Bu topraklardan çok büyük şairler, ses sanatçıları yetişmiştir.
Manevi iklimi, kültürü, hoşgörüsü, bereketli topraklarıyla
Türkiye’ye zenginlik katan Ergani’ye elimiz boş gelmedik” dedi.
“MİLLETE EFENDİ OLMAK İÇİN DEĞİL HİZMETKAR OLMAK İÇİN GELDİK”
Millete efendilik değil, hizmetkarlık yapmaya geldiklerini
vurgulayan Erdoğan “Bizler halka hizmeti hakka hizmet olarak gören,
her anını hizmet üretmekle, yatırım yapmakla mücadele veren bir
ekibiz. Biz yola çıkarken bir şey söyledik. Biz bu millete efendi
olmaya değil hizmetkar olmaya geldik. Bizim siyasetimizin
temelinde, hiç kimseyi, hiçbir bölgeyi ayırmadan, ötekileştirmeden,
milletin tamamına, 76 milyona hizmet etmek vardır. Diğerleri laf
üretiyor, biz ise hizmet üretiyoruz. Ergani’ye geldim, şuraya
gelirken Allah aşkına şu caddelerin, sokakların hali Ergani’ye
yakışmıyor. Ergani’nin insanı, benim hanım kardeşlerim, beyefendi
kardeşlerim, yavrularımız, çöp, çamur, kötü yollar, kardeşlerimin
kader imi? Bu yerel yönetimler en iş yapar. Ben belediyeden
geliyorum, belediye başkanlığı yaptım. Hem de İstanbul gibi bir
şehirde yaptım. İlk işim İstanbul’da çöp dağlarından kurtardık.
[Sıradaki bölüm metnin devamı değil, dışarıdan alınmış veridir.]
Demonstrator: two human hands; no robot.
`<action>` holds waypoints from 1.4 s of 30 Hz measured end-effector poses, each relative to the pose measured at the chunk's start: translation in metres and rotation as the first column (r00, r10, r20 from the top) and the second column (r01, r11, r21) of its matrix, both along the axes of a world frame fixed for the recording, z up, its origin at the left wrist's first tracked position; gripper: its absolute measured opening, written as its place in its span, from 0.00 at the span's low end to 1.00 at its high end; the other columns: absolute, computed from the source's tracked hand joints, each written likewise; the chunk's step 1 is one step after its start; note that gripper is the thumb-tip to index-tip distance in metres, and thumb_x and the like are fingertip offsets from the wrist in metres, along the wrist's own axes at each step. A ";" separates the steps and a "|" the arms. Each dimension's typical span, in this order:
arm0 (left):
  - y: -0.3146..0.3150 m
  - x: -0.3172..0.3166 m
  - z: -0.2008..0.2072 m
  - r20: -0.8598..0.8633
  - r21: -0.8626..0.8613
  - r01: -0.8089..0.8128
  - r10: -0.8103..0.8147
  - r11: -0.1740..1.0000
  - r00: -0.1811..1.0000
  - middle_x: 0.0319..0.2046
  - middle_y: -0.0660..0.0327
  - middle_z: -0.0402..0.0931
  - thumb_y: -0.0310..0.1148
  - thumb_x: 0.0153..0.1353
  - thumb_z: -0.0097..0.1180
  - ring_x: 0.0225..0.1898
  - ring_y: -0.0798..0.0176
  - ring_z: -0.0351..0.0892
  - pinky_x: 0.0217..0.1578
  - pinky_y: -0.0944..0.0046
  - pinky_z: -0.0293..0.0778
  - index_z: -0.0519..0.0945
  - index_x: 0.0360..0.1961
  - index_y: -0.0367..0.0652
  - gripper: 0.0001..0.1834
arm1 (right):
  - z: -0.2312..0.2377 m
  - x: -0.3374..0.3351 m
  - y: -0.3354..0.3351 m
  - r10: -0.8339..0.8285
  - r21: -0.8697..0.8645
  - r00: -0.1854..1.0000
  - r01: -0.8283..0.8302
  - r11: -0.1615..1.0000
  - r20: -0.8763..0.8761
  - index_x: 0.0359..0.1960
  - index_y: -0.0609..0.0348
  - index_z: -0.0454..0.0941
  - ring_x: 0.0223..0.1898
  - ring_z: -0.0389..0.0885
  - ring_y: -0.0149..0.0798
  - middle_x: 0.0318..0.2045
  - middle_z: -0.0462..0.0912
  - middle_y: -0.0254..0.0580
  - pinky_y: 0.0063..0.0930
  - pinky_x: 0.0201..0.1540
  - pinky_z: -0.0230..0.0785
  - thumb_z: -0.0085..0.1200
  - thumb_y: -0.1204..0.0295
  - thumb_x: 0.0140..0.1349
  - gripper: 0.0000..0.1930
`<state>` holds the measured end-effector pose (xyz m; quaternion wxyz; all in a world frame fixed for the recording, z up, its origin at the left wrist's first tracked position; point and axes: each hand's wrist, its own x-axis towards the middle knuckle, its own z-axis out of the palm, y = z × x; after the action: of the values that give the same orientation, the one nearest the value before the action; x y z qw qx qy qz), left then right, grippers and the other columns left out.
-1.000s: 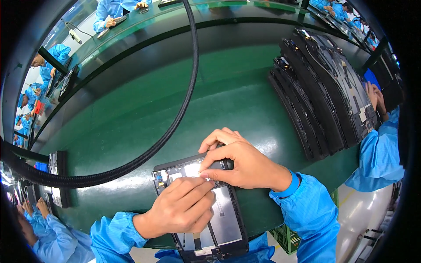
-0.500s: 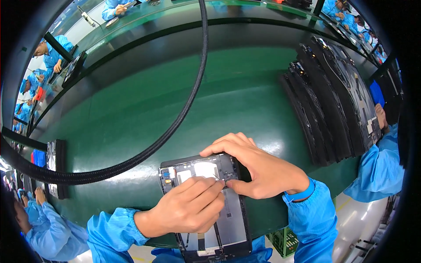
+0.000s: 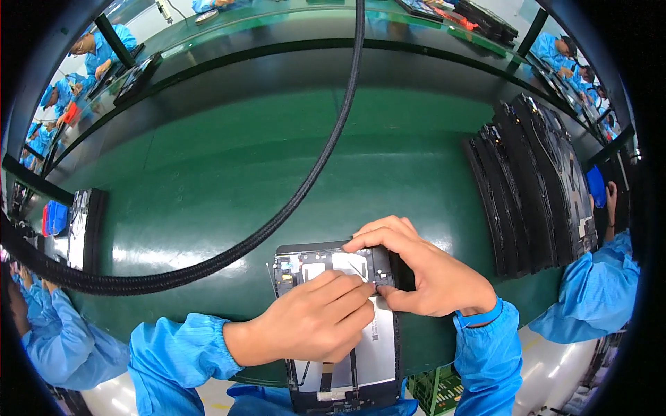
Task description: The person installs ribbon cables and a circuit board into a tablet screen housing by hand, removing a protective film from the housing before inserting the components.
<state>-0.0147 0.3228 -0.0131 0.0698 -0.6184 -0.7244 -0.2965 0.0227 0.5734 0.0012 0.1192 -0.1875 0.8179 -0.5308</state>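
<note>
An opened tablet (image 3: 380, 324) lies at the near edge of the bench, its inner parts bared: a silver-grey panel, dark strips and small components along its far end. My left hand (image 3: 309, 315) reaches across its middle, fingers pinched together near the far right corner. Whatever they hold is hidden or too small to name. My right hand (image 3: 437, 274) grips the tablet's far right corner, index finger on the far edge and thumb by the right edge, close to the left fingertips. A thin wire (image 3: 270, 274) sticks out at the tablet's left edge.
A tall stack of dark tablet units (image 3: 531, 187) stands at the right. More units (image 3: 84, 229) stand at the left, beside a blue bin (image 3: 55, 217). A thick black braided cable (image 3: 305, 187) arcs over the green bench (image 3: 208, 166). Co-workers in blue sit around; a green crate (image 3: 438, 392) is below.
The whole view has shifted, so the bench items appear displaced. Both hands keep nearly the same place on the tablet, with the pinched left fingers still by the right thumb.
</note>
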 end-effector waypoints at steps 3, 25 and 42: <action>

Susuzluktan, kirli havadan kurtardık. İstanbul da bizi bir kenara
koymadı, hep bizimle oldu ve beraber yürüdük bu yollarda. Şimdi
Ergani’yle de beraber yürüyelim. Daha farklı bir yer olsun. Şunun
altını çiziyorum, bakınız millete hizmet siyasetçinin en önemli
grevidir. Bu merkezi yönetimde de, yerel yönetimde de böyledir. Dün
Diyarbakır’daydım. Merkezde Diyarbakır’da kardeşlerimizle en
coşkulu şekilde yaşadık. Devasa yatırımların açılışını yaptık. 17
ayrı eser 740 milyonluk eserlerin açılışını yaptık. Bu açılışı Irak
Bölgesel Kürt Yönetimi Başkanı (IKYB) Mesut Barzani’nin, çok sayıda
bakanın, milletvekilinin katılımıyla yaptık. Ardından 400 çiftin
nikah merasimine katıldık. Orada da 37 yıldır doğduğu, büyüdüğü
topraklardan, baba ocağından, anavatandan ayrı olan Şivan Perver de
bizimleydi. 37 yıldan sonra ilk defa vatanına dönüyordu. Bu arada
değerli ses sanatçımız, bir felaketle karşı karşıya kalan İbrahim
Tatlıses kardeşimiz de bizimleydi. Birlikte güzel bir konser
verdiler ve bugün buraya gelmeden önce kendileriyle vedalaştık”
diye konuştu.
ERGANİ’NİN SU SORUNU ÇÖZÜLÜYOR
Erganililere su müjdesi de veren Erdoğan, "Bu arada Ergani’nin su
sorununu çözüyoruz. Aslında onu belediyenin çözmesi lazım ama
belediyeler çözmediği için biz çözüyoruz. 2050 yılına kadar
Ergani’nin su ihtiyacını karşılıyoruz. Orman ve Su İşleri Bakanı’na
talimat verdim. Proje yapıldı, ihale tamamlandı, 23 kilometre
uzaklıktaki Dicle Barajı’ndan boru hattıyla su getiriyoruz.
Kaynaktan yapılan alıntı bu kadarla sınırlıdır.